All while having to pee.
I literally contemplated for 15 minutes whether I should just lose all dignity and be just another one of God's creatures doin' what they do.
I pull myself together and continue running...up the mountain...then down...then up...then down...four times...four long, mind numbing, tear jerking, leg searing times that seem endless. For those optimists out there who are thinking, "But I'm sure it was a beautiful view!!!" Well you are right and before we started running they told me that from the top it is beautiful you can see the whole city from the peak. It is really breath taking they told me. Well when I got there my breath was certainly taken away but that was because of Mr Macedonia who knows less english than I know Bulgarian...and I have been here four days. Although when I got up to the top and look at the whole town a with vast plains, evergreen forests, sparkling lakes, and winding rivers you know what I thought?
Screw this view.
And ran back down.
More like granny hobbled down as I let gravity take me and only slowed enough not to crash into one of my teammates in front of me (anyone who thought I was in the lead may discontinue our friendship now). I looked like a water buffalo that was born with three legs, but one of this front good legs just broke, and he is running away from a hunter who just shot him with a bow and arrow...actually after picturing that I think I was still slightly worse...

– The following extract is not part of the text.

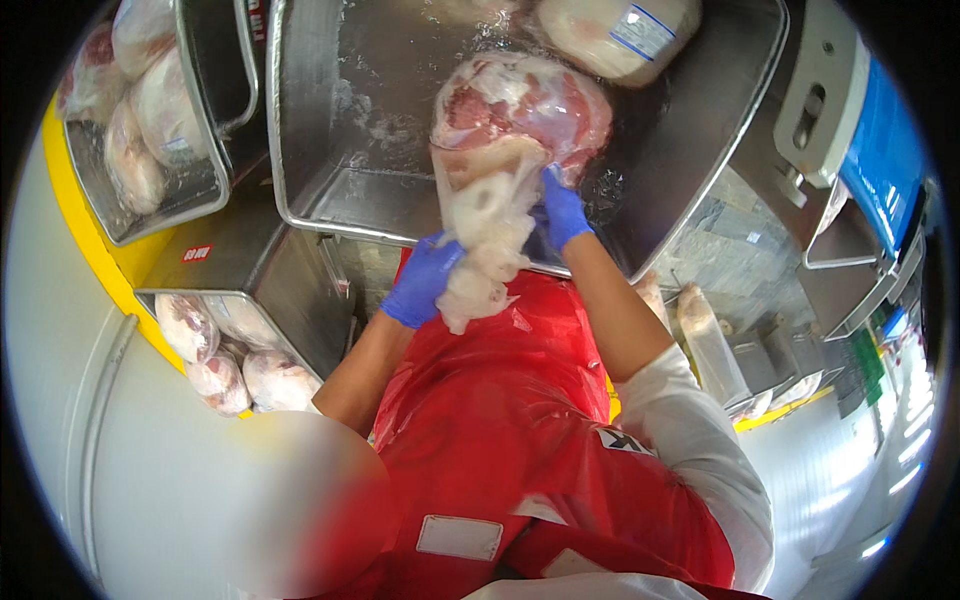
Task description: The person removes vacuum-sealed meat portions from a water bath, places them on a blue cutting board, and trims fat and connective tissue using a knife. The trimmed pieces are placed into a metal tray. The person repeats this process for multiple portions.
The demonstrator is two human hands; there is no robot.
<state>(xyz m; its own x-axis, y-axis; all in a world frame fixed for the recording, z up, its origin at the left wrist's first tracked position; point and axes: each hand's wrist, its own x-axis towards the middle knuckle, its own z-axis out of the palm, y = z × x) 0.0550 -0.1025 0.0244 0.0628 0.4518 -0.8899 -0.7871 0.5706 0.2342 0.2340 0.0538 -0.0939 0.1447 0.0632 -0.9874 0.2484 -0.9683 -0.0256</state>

Now calm down optimists, environmentalists, and tree huggers, eventually I will take my camera up there and truly appreciate what I saw and how amazing it is to be around so much natural....nature. But that time is not now. Some would have counted 7 lakes that can be seen from the top. I counted 8 spiders that were on my body. I thought I played an indoor sport for a reason??
Although through all this I do have a sick pleasure of doing this to myself. When the dust settles, the bugs brushed off, and my legs heal, there is one thing I know. Even though there is all this pain, fatigue, and inexplicable feeling to always give more, there is one thing that pushes me through, that gives me the will to keep going. That is stronger that Mr Macedonia or anything else I have encountered in my 22 years of life. This is my story. This has been my dream. This is my pursuit. And I won't stop until I succeed.